2025’teyiz. Uzay teknolojilerine yatırım yapan ülkeler Mars’a üs kurma derdinde, yapay zeka artık bir masaüstü strateji oyunu gibi hayatımızın her köşesinde.
Peki biz? Hâlâ “Din elden gidiyor” ile “Laiklik tehlikede” ekseninde dönen bir ideolojik sabah sporu yapıyoruz.
Kemalizm diasporası, son yıllarda iyice dijitale taşındı. X’te (eski adıyla Twitter) “#Atamİzindeyiz” furyaları, YouTube’da mini belgesel sofraları, forumlarda entelektüel tartışma sanılan “ezber döngüleri”… Kemalizm kendini hâlâ bir tür kültürel kuşatma altında sanıyor. Biri minare gölgesi görse “Teokratik komplo” diye başlık açacak. Biri Allah dese “Ortaçağ gericiliği” diye etiketleyecek…
Oysa Müslümanlar için sahne değişti. 1920’lerin “susturulmuş avuç içi” değil, 2020’lerin “kendini ifade eden bilinçli yüzü” var artık. Bugünün Müslüman entelektüeli, “Başörtüsü yasaklandı mı?” tartışmasını geride bıraktı; artık kapitalizmin içinde var olan Müslüman öznenin konumunu sorgulama safhasına çoktan geçmiş durumda.
Kuran okurken Heidegger de okuyor, medreseyle Harvard’ı aynı raflara yerleştiriyor.
Baktım mesela geçen gün bir genç konuşuyor:
“Biz kimseden dayak yemedik, kimseye dayak atmayı da düşünmüyoruz. Ama kimliğimizle var olma hakkımızı da kimseden alacak değiliz.”
İşte burada mesele şekil değiştiriyor. Kemalistin korkusu kimlikti, Müslümanın derdi adalet. Ve bu ikisi arasında göğe uzanan bir köprü vardı, bir zamanlar…
Bugün, Kemalizm’in kimi savunucuları kendilerini hâlâ bir “ilericilik” misyonu içinde görüyor.

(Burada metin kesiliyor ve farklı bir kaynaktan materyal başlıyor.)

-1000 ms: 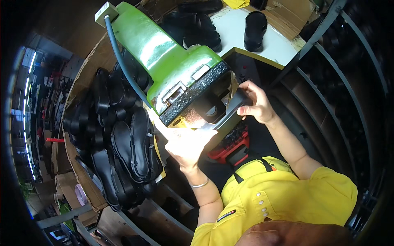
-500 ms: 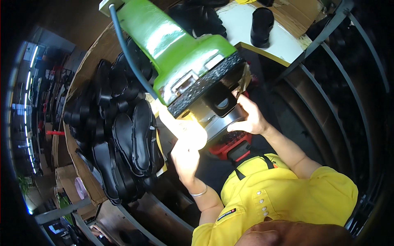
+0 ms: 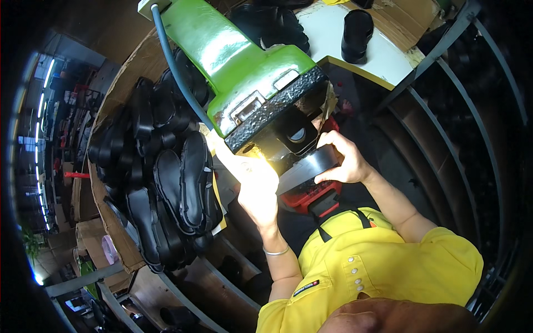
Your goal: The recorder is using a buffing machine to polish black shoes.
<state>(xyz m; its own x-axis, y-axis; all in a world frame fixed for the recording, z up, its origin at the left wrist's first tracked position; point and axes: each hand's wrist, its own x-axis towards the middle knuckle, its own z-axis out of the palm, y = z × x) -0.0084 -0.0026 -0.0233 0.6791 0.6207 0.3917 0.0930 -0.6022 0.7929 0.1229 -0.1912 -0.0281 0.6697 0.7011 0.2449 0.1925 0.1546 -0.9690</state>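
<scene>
Lower centre: we are gripping a black shoe sole (image 3: 308, 166) with our right hand (image 3: 341, 161), our left hand (image 3: 256, 183) grasping its near end under bright glare. Since a second ago, it has moved closer under the green machine (image 3: 244, 66). Left: stacked black soles (image 3: 166, 177).

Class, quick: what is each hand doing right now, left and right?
Left hand: under the green machine, washed out by its lamp; grip cannot be told.
Right hand: closed on a black sole held beneath the machine.
</scene>
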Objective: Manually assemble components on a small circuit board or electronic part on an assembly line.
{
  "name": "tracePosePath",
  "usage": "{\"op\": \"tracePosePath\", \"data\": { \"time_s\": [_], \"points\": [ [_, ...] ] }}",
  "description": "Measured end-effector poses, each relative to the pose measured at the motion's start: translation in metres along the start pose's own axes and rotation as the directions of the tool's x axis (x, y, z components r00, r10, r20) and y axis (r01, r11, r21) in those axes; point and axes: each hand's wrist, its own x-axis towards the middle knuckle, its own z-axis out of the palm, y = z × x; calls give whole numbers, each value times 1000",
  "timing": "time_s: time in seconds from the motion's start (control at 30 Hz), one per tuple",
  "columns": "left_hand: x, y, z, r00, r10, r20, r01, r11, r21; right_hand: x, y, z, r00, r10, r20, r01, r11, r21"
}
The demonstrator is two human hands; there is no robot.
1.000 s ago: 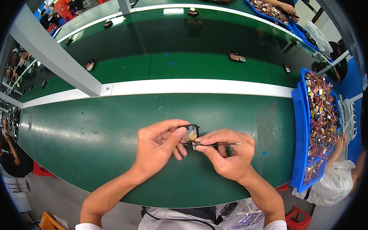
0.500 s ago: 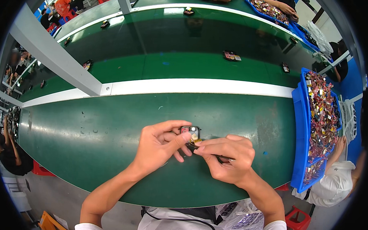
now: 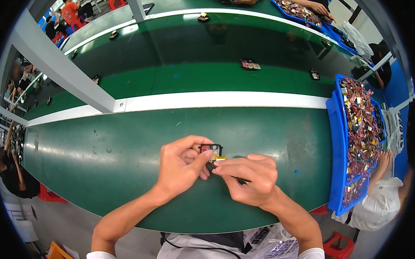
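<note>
My left hand (image 3: 181, 163) is closed around a small black rectangular watch-like case (image 3: 217, 148), thumb pressed on its lower side. Inside the open case are bits of red, white and silver electronics. At its lower edge shows a yellow strip (image 3: 220, 158). Close on the right, my right hand (image 3: 251, 179) pinches a slim black tool (image 3: 241, 180), probably tweezers. The tool's tip meets the lower edge of the case, where the fingers partly hide it. Both hands are just above the green tabletop (image 3: 124, 158).
On the right stands a blue bin (image 3: 337, 157) heaped with small red, yellow and black parts. Past a white rail (image 3: 217, 98) runs a dark green belt (image 3: 186, 74) with several small units, among them a black one (image 3: 250, 65). A grey post (image 3: 63, 60) rises at left. Other people sit around.
My right hand has moved slightly left and closer to the case, with the tool still pinched. The case has tilted a little. Units on the belt have shifted left.
</note>
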Motion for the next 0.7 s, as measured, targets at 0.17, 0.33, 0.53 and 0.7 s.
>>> {"op": "tracePosePath", "data": {
  "time_s": [0.17, 0.33, 0.53, 0.7],
  "points": [
    [31, 7, -7, 998, 29, -54, -27, 999, 31, 5, 8, -4, 996, 12, -89, -10, 1000, 19],
    [150, 14, -81, 872, 327, -365, -149, 887, 438, 14, 8, -8, 961, 149, -233, -126, 986, 111],
    [204, 31, -137, 720, 536, -440, 205, 442, 874, 5, 14, 2, 976, 97, -194, -75, 990, 117],
    [239, 36, -66, 768, 630, -119, -227, 442, 868, 0, 9, 4, 994, 33, -102, -25, 997, 76]
  ]
}}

Fakat ilginçtir, bu ilericilik genellikle bir baskı aracına dönüşüyor:
“Müslüman özgür olabilir ama sadece bizim tanımımıza göre.”
E bu noktada sorarlar adama:
Bu laiklik mi, yoksa tek tip modern iman dayatması mı?
Oysa 2025’te Müslümanlar kendilerini yalnızca ibadetle değil, insan haklarıyla, ekolojik hassasiyetlerle, göç politikalarıyla, dijital etikle tanımlıyor.
Bakın, altını çizerek söylüyorum:
Bu ülkede, Hz. Muhammed’i (sav) “önderi”, Şeyh Sait’i “kalbi”, Bediüzzaman’ı “vicdanı” olarak gören bir nesil yetişiyor.
Ve bu nesil, ideolojileri değil insanı merkeze alıyor.
Artık Müslüman olmak, geride kalmak anlamına gelmiyor; aksine, bütün çağların yükünü omuzlamayı göze almak demek oluyor.
Ve unutmayın:
Bu çağın gerçek kazananları, ezberle değil inançla yürüyen, sloganla değil hikmetle düşünen, kökleriyle barışık Müslüman gençler olacak. Çünkü hakikatin sesi her zaman toplum mühendisliğinden güçlüdür.